*** MATERIAL PROVIDED ***
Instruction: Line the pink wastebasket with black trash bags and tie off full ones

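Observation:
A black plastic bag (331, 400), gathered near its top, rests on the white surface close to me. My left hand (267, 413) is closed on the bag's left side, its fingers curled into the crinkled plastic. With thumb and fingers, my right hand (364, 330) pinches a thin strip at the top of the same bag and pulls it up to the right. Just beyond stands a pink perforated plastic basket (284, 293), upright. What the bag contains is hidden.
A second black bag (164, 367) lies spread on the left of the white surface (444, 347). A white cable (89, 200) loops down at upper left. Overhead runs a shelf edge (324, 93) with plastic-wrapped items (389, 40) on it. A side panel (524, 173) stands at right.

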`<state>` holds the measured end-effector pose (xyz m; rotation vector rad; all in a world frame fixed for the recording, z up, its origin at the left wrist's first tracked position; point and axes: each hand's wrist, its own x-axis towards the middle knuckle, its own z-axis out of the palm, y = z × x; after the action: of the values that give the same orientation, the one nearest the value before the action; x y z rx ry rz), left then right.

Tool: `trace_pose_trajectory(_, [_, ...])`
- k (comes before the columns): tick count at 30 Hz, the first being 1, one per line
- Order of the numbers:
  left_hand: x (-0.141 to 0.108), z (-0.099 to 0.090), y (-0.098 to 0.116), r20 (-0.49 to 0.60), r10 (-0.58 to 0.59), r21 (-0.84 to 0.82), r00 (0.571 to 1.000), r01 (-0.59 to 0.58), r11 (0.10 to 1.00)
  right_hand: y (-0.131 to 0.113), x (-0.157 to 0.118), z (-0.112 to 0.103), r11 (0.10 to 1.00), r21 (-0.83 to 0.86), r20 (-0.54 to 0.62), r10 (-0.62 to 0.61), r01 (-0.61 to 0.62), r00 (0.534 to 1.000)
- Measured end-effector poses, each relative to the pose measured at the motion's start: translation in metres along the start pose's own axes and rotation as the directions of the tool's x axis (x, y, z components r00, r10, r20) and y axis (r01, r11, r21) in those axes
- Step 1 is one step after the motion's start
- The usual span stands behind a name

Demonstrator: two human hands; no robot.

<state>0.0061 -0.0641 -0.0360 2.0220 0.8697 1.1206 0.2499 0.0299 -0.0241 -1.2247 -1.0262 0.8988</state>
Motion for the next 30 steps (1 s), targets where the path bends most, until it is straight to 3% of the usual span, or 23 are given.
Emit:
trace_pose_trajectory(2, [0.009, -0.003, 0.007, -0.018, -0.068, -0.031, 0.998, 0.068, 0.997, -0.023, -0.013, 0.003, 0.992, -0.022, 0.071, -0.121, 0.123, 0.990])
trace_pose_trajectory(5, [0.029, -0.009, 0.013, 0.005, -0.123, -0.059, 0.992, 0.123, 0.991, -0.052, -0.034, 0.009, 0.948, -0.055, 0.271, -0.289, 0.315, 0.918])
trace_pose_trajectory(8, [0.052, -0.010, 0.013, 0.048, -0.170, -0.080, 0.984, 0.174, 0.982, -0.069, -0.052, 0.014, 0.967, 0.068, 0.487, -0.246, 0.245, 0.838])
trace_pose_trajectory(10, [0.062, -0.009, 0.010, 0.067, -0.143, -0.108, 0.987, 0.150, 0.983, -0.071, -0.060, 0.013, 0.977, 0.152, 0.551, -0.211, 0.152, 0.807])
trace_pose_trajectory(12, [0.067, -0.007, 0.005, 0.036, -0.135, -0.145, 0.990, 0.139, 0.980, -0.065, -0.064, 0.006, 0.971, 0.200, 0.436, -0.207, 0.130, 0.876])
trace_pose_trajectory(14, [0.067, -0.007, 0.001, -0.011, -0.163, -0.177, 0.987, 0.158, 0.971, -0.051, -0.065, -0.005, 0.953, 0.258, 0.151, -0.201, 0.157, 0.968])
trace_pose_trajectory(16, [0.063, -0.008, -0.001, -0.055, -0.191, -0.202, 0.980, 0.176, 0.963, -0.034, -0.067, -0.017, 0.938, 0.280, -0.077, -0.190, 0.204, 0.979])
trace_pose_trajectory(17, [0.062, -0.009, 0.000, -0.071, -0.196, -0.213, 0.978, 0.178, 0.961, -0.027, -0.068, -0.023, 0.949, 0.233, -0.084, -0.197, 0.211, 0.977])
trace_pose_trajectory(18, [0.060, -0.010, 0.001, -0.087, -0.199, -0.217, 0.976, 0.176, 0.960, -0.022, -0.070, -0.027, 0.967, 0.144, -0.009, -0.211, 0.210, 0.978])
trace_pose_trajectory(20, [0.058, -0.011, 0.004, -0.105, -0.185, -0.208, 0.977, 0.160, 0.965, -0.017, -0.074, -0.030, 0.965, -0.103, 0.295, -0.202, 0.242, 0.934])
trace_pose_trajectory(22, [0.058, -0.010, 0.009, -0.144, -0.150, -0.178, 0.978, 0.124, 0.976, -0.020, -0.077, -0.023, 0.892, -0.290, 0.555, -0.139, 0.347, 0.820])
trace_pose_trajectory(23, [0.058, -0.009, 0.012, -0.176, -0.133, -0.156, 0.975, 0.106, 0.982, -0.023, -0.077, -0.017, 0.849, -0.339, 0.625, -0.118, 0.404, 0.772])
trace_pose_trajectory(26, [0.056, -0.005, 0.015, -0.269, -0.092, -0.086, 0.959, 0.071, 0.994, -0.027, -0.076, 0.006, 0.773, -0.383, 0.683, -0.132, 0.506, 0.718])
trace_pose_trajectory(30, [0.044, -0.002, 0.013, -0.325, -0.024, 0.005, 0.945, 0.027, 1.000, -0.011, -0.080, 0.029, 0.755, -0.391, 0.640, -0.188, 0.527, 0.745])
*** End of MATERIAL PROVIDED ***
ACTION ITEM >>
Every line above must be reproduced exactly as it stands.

WRITTEN RESPONSE >>
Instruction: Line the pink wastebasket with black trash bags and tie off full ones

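Observation:
A black plastic bag (331, 400), gathered near its top, rests on the white surface close to me. My left hand (267, 413) is closed on the bag's left side, its fingers curled into the crinkled plastic. With thumb and fingers, my right hand (364, 330) pinches a thin strip at the top of the same bag and pulls it up to the right. Just beyond stands a pink perforated plastic basket (284, 293), upright. What the bag contains is hidden.
A second black bag (164, 367) lies spread on the left of the white surface (444, 347). A white cable (89, 200) loops down at upper left. Overhead runs a shelf edge (324, 93) with plastic-wrapped items (389, 40) on it. A side panel (524, 173) stands at right.
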
`<state>` holds the measured end-effector pose (xyz m; rotation vector rad; all in a world frame fixed for the recording, z up, its origin at the left wrist's first tracked position; point and axes: each hand's wrist, its own x-axis towards the middle knuckle, its own z-axis out of the palm, y = z × x; after the action: of the values that give the same orientation, the one nearest the value before the action; x y z rx ry rz), left then right.

Tool: `trace_pose_trajectory(_, [_, ...])`
- k (comes before the columns): tick count at 30 Hz, the first being 1, one per line
- Order of the numbers:
  left_hand: x (-0.141 to 0.108), z (-0.099 to 0.090), y (-0.098 to 0.116), r20 (-0.49 to 0.60), r10 (-0.58 to 0.59), r21 (-0.84 to 0.82), r00 (0.571 to 1.000), r01 (-0.59 to 0.58), r11 (0.10 to 1.00)
  right_hand: y (-0.131 to 0.113), x (-0.157 to 0.118), z (-0.112 to 0.103), r11 (0.10 to 1.00), r21 (-0.83 to 0.86), r20 (-0.54 to 0.62), r10 (-0.62 to 0.61), r01 (-0.61 to 0.62), r00 (0.534 to 1.000)
- Measured end-effector poses, each relative to the pose measured at the motion's start: translation in metres along the start pose's own axes and rotation as the directions of the tool's x axis (x, y, z components r00, r10, r20) and y axis (r01, r11, r21) in those axes
- Step 1 is one step after the motion's start
- The usual span stands behind a name

Demonstrator: two human hands; no robot.

<state>0.0061 -0.0641 -0.0360 2.0220 0.8697 1.1206 0.2499 0.0299 -0.0241 -1.2247 -1.0262 0.8988</state>
Motion for the next 30 steps (1 s), targets where the path bends most, until it is straight to 3% of the usual span, or 23 are given.
Emit:
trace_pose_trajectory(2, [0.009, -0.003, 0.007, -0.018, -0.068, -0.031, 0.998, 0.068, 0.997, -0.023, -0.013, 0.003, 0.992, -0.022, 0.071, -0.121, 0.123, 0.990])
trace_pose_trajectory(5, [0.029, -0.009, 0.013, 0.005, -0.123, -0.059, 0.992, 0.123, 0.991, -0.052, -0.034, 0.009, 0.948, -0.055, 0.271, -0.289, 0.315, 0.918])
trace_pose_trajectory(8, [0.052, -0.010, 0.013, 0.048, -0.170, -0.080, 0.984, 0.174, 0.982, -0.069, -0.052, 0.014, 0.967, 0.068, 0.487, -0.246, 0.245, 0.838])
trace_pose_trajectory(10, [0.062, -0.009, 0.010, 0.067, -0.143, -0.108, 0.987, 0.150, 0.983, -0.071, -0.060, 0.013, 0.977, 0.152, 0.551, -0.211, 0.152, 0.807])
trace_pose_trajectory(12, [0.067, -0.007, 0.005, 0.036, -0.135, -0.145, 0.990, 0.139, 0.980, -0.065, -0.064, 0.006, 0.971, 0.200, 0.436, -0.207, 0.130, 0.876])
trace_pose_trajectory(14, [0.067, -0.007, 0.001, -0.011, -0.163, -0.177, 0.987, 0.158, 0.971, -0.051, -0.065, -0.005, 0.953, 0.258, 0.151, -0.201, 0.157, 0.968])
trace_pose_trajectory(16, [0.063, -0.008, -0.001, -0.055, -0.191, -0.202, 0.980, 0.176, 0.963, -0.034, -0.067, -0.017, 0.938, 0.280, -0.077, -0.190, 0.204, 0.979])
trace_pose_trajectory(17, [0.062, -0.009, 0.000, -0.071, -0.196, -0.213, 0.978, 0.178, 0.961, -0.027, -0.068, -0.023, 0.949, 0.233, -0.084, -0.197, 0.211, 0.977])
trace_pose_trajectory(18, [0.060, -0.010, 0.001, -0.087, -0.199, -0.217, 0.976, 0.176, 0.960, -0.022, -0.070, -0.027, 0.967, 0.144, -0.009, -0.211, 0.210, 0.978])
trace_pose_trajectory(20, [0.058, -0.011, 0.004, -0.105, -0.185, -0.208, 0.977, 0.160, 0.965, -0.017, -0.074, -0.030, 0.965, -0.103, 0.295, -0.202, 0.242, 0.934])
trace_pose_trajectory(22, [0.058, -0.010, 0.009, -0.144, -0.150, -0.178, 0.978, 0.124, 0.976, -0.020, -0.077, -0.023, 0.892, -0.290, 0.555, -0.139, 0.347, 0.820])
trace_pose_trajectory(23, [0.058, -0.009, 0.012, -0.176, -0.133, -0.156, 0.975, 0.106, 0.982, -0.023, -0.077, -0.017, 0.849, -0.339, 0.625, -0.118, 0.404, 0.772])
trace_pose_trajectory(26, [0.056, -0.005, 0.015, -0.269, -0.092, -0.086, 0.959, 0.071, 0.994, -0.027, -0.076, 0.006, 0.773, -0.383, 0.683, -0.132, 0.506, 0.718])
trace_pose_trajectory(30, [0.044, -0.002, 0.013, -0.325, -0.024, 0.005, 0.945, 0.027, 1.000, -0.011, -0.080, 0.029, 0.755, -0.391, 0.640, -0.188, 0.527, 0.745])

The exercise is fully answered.